TASK DIRECTIONS:
Reproduce each line of the material exactly, minus any picture.

SUPPLIED DATA:
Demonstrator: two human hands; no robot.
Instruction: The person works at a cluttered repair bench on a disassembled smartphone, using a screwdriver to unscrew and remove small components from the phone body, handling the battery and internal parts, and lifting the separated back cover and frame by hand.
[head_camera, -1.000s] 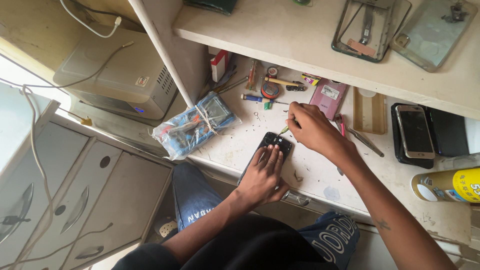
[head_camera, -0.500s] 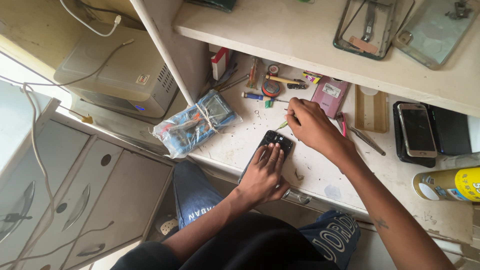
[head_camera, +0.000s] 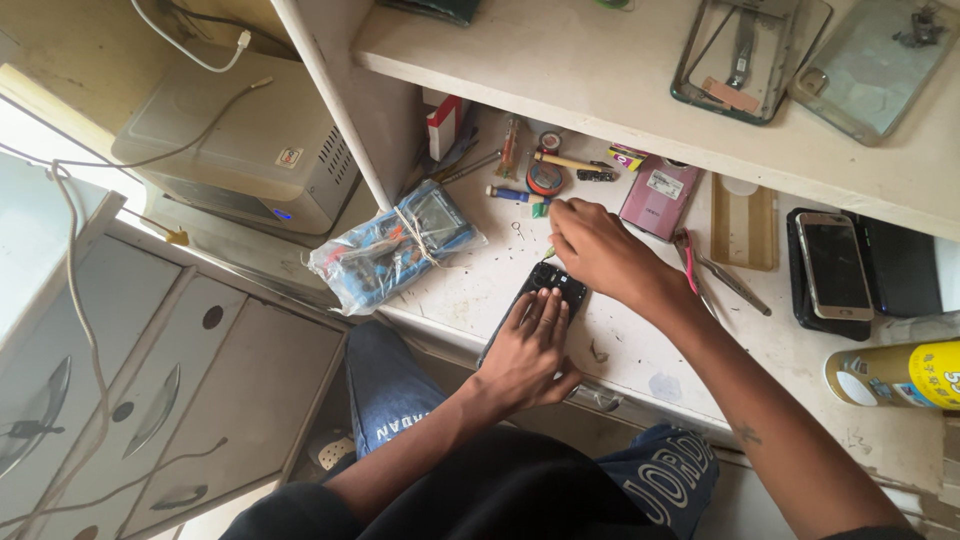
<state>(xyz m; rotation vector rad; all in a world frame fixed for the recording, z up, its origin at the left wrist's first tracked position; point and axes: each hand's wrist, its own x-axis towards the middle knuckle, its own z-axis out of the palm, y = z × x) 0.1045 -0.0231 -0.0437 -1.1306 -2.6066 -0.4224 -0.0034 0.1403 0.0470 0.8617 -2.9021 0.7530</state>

EXPECTED ANSWER:
Demonstrator: two human hands; no robot.
Instruction: The person works at a cluttered repair bench on a disassembled smartphone, using a screwdriver to unscrew and remove small components from the phone body, handling the battery and internal parts, and lifting the separated back cover and frame by hand.
[head_camera, -1.000s] 
[head_camera, -0.500s] 
[head_camera, +0.000s] 
<state>(xyz m; rotation vector rad; all in a world frame fixed for the recording, z up, its origin at the left wrist's first tracked position; point and axes: each hand's wrist, its own x-axis towards the middle knuckle, its own z-axis out of the palm, y = z × x) 0.1045 -0.0231 -0.0437 -1.1306 -2.6066 -0.4224 -0.0034 0.1403 0.0470 0.8617 -2.9021 0.7530</state>

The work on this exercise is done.